--- Your goal ---
The data beneath this task has to be reprinted character for character.

--- Provided data ---
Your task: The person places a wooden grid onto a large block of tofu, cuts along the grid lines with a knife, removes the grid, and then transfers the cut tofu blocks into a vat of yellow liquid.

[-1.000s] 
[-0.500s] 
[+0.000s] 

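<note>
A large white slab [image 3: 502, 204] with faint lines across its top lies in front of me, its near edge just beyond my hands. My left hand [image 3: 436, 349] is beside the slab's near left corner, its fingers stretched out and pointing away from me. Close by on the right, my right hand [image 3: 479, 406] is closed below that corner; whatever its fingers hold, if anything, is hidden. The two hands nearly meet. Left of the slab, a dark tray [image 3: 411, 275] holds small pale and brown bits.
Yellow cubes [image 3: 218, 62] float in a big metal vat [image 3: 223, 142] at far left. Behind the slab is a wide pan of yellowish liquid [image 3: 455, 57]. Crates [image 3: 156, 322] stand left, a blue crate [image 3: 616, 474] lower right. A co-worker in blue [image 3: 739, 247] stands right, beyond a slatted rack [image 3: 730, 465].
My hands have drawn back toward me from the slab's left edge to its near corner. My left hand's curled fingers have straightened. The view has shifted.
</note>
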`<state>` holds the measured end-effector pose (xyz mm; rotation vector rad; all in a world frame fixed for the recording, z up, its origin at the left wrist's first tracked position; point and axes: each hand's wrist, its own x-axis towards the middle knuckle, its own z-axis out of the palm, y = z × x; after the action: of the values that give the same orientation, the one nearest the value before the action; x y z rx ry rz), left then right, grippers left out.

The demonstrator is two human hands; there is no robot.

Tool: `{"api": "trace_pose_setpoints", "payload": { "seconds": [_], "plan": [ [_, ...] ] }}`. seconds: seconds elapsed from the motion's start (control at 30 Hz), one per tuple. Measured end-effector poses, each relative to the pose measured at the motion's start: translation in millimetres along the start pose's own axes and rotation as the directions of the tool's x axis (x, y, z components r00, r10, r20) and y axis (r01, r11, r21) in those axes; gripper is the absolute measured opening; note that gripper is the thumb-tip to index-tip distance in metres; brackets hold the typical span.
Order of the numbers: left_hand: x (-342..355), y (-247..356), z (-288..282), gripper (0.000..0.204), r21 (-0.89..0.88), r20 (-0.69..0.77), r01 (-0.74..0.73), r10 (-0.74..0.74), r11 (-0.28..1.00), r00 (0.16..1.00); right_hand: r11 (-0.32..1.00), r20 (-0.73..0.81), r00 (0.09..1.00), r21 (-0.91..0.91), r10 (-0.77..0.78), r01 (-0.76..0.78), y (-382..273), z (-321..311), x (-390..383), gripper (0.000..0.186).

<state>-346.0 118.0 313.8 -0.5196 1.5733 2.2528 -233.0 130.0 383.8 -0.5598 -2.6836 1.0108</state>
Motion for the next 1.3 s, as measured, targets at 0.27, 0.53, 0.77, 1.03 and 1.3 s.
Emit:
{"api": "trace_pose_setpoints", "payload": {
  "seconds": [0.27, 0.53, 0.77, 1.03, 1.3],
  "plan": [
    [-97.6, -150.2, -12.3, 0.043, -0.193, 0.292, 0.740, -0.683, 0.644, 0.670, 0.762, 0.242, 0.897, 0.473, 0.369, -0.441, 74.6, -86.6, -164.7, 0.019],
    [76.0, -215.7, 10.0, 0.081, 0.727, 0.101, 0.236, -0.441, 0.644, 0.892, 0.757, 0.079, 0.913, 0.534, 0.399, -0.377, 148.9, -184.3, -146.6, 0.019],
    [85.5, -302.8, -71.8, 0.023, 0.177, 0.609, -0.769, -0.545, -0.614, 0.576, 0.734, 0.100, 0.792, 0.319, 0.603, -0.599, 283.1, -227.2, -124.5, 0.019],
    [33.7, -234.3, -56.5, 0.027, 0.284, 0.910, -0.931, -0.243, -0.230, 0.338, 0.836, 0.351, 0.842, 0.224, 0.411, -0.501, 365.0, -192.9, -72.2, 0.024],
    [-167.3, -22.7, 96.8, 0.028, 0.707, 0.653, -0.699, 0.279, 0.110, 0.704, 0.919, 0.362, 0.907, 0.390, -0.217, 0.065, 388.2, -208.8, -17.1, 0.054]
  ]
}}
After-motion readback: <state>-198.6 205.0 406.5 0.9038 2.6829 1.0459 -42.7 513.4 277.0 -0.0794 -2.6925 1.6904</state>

--- Exercise output ---
Your task: The person places a wooden grid onto a large block of tofu, cuts along the grid lines with a knife, removes the grid, and then transfers the cut tofu blocks into a vat of yellow liquid.

[-1.000s] 
[-0.500s] 
[+0.000s] 

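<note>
A large white slab [image 3: 502, 204] with faint lines across its top lies in front of me, its near edge just beyond my hands. My left hand [image 3: 436, 349] is beside the slab's near left corner, its fingers stretched out and pointing away from me. Close by on the right, my right hand [image 3: 479, 406] is closed below that corner; whatever its fingers hold, if anything, is hidden. The two hands nearly meet. Left of the slab, a dark tray [image 3: 411, 275] holds small pale and brown bits.
Yellow cubes [image 3: 218, 62] float in a big metal vat [image 3: 223, 142] at far left. Behind the slab is a wide pan of yellowish liquid [image 3: 455, 57]. Crates [image 3: 156, 322] stand left, a blue crate [image 3: 616, 474] lower right. A co-worker in blue [image 3: 739, 247] stands right, beyond a slatted rack [image 3: 730, 465].
My hands have drawn back toward me from the slab's left edge to its near corner. My left hand's curled fingers have straightened. The view has shifted.
</note>
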`<state>` holds the measured end-effector pose (xyz mm; rotation vector rad; all in a world frame fixed for the recording, z up, its origin at the left wrist's first tracked position; point and axes: each hand's wrist, its own x-axis towards the middle knuckle, its own z-axis out of the palm, y = z × x; after the action: of the values that give the same orientation, the one nearest the value before the action; x y z rx ry rz), left then right, grippers left out.

The demonstrator is two human hands; there is no robot.

Tool: `{"api": "trace_pose_setpoints", "payload": { "seconds": [_], "plan": [ [_, ...] ] }}`. seconds: seconds elapsed from the motion's start (control at 30 Hz), one per tuple. Measured end-effector poses, each relative to the pose measured at the motion's start: translation in millimetres along the start pose's own axes and rotation as the directions of the tool's x axis (x, y, z components r00, r10, r20) and y axis (r01, r11, r21) in those axes; gripper is the absolute measured opening; note that gripper is the thumb-tip to index-tip distance in metres; brackets hold the typical span.
Order of the numbers: left_hand: x (-342..355), y (-247..356), z (-288..282), gripper (0.000..0.204), r21 (-0.89..0.88), r20 (-0.69..0.77), r01 (-0.74..0.73), r10 (-0.74..0.74), r11 (-0.28..1.00), r00 (0.16..1.00); right_hand: r11 (-0.32..1.00), r20 (-0.73..0.81), r00 (0.09..1.00), r21 (-0.91..0.91), r10 (-0.77..0.78), r01 (-0.76..0.78), y (-382..273), z (-321..311), x (-390..383), gripper (0.000..0.186).

<state>-346.0 118.0 313.8 -0.5196 1.5733 2.2528 -233.0 130.0 383.8 -0.5598 -2.6836 1.0108</state>
Motion for the next 1.3 s, as measured, targets at 0.27, 0.53, 0.77, 1.03 and 1.3 s.
Emit:
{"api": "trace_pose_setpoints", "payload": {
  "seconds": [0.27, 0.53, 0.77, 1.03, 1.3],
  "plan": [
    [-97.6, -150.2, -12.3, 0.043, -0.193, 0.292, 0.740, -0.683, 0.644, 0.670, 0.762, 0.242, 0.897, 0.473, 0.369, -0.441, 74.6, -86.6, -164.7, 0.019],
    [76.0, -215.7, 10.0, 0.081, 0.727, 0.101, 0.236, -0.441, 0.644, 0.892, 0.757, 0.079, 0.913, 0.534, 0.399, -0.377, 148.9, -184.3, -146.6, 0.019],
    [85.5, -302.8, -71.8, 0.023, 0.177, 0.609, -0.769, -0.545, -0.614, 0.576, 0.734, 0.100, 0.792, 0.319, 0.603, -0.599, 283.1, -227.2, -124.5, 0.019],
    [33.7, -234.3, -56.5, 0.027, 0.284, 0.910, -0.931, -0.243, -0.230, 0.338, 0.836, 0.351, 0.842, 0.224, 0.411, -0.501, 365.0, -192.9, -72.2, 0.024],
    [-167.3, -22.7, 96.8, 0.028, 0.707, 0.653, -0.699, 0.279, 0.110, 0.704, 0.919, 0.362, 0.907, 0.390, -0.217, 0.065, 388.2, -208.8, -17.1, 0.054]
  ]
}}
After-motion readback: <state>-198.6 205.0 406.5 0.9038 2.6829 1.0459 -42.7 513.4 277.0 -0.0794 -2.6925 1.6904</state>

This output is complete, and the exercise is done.